A Birmingham attorney shares his story



BIRMINGHAM, Ala (WIAT) — Many women know the importance of monthly breast exams to screen for changes that may indicate breast cancer. But few men perform monthly screenings. Doctors say men should be examined because as rare as it is, male breast cancer is real.

“Males can get breast cancer, though it only accounts for about one percent of all breast cancers,” says Dr. Catherine Parker. She is a UAB breast surgical oncologist.

Male breast cancer is something Birmingham attorney Scott Kelly found out about when doctors diagnosed him with it five years ago. Kelly, who was 42 years old at the time, says he was on a business trip in New York, taking a shower when he felt an itch on his chest. When he scratched the itch that when he says he felt a small pebble like lump. “My first thought was that doesn’t belong there. You know something’s weird about this.” said Kelly.

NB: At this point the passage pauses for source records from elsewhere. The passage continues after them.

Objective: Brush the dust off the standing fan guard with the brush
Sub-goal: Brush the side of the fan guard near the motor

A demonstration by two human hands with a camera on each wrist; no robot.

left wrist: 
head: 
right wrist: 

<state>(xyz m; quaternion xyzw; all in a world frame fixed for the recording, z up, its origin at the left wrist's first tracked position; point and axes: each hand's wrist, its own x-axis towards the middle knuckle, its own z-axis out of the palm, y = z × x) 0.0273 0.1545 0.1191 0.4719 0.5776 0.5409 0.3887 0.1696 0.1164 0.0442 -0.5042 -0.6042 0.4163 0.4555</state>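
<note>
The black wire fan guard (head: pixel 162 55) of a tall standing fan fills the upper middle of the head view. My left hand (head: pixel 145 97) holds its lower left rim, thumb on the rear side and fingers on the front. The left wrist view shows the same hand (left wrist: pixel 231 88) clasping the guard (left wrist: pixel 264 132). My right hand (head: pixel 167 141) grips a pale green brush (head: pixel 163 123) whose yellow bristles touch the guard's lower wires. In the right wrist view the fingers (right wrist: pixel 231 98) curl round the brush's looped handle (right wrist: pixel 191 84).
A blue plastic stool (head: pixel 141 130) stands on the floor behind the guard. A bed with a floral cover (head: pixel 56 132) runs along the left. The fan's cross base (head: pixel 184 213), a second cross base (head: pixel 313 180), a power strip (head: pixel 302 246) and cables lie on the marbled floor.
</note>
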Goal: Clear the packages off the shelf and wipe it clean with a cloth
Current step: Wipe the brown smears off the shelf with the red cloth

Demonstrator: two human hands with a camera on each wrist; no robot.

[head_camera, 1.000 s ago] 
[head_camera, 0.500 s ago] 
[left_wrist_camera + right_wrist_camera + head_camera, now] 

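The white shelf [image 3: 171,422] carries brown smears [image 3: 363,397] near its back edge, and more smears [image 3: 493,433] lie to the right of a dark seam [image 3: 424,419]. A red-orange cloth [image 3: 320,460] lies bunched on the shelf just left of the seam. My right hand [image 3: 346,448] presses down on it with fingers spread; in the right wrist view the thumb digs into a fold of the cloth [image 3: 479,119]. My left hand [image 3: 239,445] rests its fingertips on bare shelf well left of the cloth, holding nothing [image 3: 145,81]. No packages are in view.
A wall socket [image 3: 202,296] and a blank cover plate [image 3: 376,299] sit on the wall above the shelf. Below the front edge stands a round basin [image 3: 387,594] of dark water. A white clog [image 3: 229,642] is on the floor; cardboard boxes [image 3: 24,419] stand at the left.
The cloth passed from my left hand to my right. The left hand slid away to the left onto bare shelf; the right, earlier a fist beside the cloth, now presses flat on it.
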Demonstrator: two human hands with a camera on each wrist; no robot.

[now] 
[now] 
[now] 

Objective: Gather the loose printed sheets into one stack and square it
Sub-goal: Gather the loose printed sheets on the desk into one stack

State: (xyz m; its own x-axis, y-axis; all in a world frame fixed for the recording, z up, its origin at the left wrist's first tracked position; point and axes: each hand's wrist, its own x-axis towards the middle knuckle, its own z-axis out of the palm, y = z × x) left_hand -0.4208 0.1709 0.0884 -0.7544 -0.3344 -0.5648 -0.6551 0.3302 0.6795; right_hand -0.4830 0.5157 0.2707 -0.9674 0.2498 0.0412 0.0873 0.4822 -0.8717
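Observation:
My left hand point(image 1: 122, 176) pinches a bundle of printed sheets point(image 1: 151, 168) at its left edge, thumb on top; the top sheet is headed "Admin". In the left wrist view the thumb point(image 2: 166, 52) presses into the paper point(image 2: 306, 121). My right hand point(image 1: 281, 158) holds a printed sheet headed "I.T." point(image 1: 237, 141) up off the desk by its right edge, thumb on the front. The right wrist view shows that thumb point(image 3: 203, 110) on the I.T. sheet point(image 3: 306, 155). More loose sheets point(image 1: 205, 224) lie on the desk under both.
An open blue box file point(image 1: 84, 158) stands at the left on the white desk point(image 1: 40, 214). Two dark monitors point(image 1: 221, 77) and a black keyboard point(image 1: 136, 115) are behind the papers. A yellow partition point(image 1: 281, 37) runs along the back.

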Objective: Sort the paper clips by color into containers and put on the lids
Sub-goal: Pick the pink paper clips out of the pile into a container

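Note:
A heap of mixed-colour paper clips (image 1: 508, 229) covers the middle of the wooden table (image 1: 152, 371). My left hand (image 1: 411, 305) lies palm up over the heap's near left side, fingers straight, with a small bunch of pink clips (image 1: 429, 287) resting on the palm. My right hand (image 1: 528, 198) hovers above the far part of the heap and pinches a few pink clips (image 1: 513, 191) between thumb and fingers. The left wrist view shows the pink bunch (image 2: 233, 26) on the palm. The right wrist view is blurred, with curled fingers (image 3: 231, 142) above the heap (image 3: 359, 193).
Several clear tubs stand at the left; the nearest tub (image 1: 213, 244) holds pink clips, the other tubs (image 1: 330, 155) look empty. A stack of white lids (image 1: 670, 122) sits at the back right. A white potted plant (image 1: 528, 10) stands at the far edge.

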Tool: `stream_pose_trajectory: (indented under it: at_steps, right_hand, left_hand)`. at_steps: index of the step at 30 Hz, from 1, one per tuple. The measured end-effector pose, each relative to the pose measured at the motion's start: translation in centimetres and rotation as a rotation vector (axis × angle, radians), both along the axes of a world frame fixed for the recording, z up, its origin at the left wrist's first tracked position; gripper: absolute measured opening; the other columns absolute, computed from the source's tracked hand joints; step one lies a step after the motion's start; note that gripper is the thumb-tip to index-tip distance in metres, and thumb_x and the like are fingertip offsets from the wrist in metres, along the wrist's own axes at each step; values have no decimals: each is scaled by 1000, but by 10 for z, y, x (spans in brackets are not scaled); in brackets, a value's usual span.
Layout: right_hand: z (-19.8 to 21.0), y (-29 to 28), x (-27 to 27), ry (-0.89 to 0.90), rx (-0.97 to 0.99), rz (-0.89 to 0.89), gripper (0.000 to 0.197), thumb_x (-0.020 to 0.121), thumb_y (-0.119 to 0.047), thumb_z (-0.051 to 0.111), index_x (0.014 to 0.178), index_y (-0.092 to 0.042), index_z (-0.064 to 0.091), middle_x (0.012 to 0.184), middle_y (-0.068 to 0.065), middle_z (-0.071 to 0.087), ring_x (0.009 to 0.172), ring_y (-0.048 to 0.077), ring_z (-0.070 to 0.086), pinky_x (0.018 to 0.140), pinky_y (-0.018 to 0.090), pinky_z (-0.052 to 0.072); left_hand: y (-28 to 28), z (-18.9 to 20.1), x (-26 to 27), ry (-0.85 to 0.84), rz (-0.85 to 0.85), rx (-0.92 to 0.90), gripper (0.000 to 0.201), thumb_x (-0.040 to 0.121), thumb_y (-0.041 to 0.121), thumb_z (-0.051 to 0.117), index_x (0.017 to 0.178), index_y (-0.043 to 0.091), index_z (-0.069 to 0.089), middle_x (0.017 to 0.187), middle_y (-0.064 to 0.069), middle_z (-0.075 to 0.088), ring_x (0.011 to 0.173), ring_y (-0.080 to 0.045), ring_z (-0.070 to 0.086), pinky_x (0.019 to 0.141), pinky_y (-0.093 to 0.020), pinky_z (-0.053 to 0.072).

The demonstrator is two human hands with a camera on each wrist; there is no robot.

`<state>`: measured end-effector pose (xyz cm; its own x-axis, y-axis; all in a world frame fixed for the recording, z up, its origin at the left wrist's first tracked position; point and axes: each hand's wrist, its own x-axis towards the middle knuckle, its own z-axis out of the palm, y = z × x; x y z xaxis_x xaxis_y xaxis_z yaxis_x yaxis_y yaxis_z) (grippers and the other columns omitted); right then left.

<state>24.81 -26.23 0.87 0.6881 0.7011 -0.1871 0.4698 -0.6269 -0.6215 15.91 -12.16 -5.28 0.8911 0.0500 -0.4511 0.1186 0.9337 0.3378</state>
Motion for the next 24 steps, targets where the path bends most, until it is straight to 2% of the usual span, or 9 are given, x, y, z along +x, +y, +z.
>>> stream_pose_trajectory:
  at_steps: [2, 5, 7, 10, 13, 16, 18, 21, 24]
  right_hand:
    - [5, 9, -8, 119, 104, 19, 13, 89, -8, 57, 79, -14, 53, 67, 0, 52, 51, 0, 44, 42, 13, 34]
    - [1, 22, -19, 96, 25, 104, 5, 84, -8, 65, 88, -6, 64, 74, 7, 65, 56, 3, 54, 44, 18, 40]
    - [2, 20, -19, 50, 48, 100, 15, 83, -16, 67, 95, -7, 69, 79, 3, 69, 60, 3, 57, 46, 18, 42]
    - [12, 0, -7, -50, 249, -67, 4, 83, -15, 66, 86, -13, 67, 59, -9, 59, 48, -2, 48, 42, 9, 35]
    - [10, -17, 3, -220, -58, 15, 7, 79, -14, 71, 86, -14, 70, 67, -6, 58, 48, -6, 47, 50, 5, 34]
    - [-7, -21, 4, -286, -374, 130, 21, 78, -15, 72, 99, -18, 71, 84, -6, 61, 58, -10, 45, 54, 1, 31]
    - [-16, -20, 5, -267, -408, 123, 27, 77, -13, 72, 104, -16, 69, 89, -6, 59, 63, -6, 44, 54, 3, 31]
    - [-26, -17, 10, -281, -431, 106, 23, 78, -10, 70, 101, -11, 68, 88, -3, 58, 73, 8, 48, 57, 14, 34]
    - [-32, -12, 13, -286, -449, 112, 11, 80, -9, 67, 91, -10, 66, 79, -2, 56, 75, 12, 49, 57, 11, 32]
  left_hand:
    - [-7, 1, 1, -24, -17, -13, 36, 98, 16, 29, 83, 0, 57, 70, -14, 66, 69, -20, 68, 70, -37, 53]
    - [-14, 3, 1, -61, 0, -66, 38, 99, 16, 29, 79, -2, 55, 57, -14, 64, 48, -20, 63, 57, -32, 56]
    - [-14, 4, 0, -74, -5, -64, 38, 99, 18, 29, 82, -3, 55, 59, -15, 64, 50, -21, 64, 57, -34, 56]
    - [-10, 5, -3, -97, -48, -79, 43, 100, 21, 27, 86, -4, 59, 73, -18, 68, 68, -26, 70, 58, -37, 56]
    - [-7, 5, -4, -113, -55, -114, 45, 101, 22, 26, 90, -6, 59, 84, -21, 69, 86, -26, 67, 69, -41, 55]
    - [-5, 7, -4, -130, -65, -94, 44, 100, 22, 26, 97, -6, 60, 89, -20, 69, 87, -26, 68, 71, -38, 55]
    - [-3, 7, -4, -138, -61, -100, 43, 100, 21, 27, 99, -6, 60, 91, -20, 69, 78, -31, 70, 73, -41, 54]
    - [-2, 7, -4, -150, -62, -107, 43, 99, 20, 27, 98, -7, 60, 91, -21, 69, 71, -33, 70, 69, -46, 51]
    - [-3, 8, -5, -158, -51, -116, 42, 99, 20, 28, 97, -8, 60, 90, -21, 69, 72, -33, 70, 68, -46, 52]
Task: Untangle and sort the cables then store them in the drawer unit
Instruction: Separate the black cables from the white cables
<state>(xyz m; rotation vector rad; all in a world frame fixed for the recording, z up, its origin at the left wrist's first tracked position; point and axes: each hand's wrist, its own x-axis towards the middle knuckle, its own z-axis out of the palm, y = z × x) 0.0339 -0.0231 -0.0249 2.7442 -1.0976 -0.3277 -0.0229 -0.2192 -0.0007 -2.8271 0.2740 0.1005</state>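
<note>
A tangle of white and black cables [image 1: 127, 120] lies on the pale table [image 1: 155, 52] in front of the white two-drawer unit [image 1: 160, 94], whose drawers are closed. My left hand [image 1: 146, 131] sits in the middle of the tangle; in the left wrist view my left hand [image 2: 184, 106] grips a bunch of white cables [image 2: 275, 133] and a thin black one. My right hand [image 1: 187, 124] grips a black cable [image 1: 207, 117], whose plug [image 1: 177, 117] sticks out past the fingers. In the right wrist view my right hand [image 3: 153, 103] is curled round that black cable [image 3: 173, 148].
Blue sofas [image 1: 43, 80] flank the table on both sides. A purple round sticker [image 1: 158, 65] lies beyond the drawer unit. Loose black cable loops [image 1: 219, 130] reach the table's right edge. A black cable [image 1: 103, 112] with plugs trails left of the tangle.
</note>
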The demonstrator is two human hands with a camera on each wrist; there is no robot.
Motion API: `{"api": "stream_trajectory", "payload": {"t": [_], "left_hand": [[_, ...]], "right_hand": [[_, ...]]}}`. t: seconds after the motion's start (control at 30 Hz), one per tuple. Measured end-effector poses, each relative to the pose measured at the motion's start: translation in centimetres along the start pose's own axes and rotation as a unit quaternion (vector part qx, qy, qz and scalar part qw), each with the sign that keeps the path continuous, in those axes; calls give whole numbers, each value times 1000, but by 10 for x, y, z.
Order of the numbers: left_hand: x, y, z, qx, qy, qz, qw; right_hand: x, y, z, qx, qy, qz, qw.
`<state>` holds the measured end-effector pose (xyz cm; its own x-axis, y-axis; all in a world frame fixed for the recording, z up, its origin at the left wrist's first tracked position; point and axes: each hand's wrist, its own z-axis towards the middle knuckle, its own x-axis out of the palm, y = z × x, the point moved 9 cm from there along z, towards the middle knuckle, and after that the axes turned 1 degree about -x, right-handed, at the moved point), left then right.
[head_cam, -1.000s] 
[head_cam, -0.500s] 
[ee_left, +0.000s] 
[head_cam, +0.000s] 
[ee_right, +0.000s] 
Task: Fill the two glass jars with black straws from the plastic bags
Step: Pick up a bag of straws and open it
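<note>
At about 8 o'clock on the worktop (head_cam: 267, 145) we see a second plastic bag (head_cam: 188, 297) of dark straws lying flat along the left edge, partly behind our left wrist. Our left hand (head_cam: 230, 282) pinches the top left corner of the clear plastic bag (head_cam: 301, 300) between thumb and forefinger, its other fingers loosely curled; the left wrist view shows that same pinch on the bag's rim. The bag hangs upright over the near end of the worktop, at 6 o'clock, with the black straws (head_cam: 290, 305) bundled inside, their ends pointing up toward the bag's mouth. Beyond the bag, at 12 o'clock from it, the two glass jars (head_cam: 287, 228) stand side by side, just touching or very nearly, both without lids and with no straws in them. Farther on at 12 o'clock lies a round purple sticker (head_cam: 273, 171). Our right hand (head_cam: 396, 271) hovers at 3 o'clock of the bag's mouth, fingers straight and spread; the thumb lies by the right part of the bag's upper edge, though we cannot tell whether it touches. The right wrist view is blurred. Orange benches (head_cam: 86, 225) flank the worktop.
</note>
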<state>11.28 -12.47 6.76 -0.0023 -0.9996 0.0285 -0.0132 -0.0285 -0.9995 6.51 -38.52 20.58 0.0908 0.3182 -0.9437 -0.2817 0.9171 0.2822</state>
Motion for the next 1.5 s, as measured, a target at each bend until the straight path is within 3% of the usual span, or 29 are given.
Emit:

Kelly’s friends, including a close friend who’s a UAB doctor, encouraged him to have a health professional take a closer look. “She said yeah you should get it checked out, but look, you’re not that special. Look the percentage chance that this is something is so small.” A mammogram and other tests at UAB confirmed Kelly was special after all. “It never occurred to me that I could have breast cancer you know and I was more worried about like a prostate cancer diagnosis or something like that,” he said.

Doctors recommended surgery and performed a mastectomy on his left breast. His follow-up treatment included chemotherapy and the estrogen blocker Tamoxifen, a drug doctors prescribe to keep the cancer from coming back. His doctors took him off the Tamoxifen this past August.

We asked Dr. Parker about the survival rate of men with breast cancer. “I will say men often can present with a little more advanced stage because by most of the time when it’s found it’s a palpable lesion. Still, men have a very very good survival rate, you know, we would say around at least you know 90%.”

Kelly is now cancer-free, back to work full-time, and consistent with his Pilate sessions where his workout buddies recently celebrated his victories. “Scott has been here since the very beginning so to be able to celebrate, support him and the way that he supports everybody else in the community is just amazing, I mean, we’re a family.” said Emma Suttles Curtain, the owner of MPower Pilates and Cycles in English Village.

That community support is important to Kelly, who also understand the importance of raising awareness about breast cancer in men. “Men need to be aware that it could happen to them right, whether you have a family history or not it can just happen.”

Kelly and Dr. Parker say it’s also important for men not to have a fear of stigma because of breast cancer. Whether men call it breast cancer or chest cancer, it’s important that if you feel something strange in your chest, you get an examination. Early detection is key to survival and Dr. Parker stresses that breast cancer is highly curable.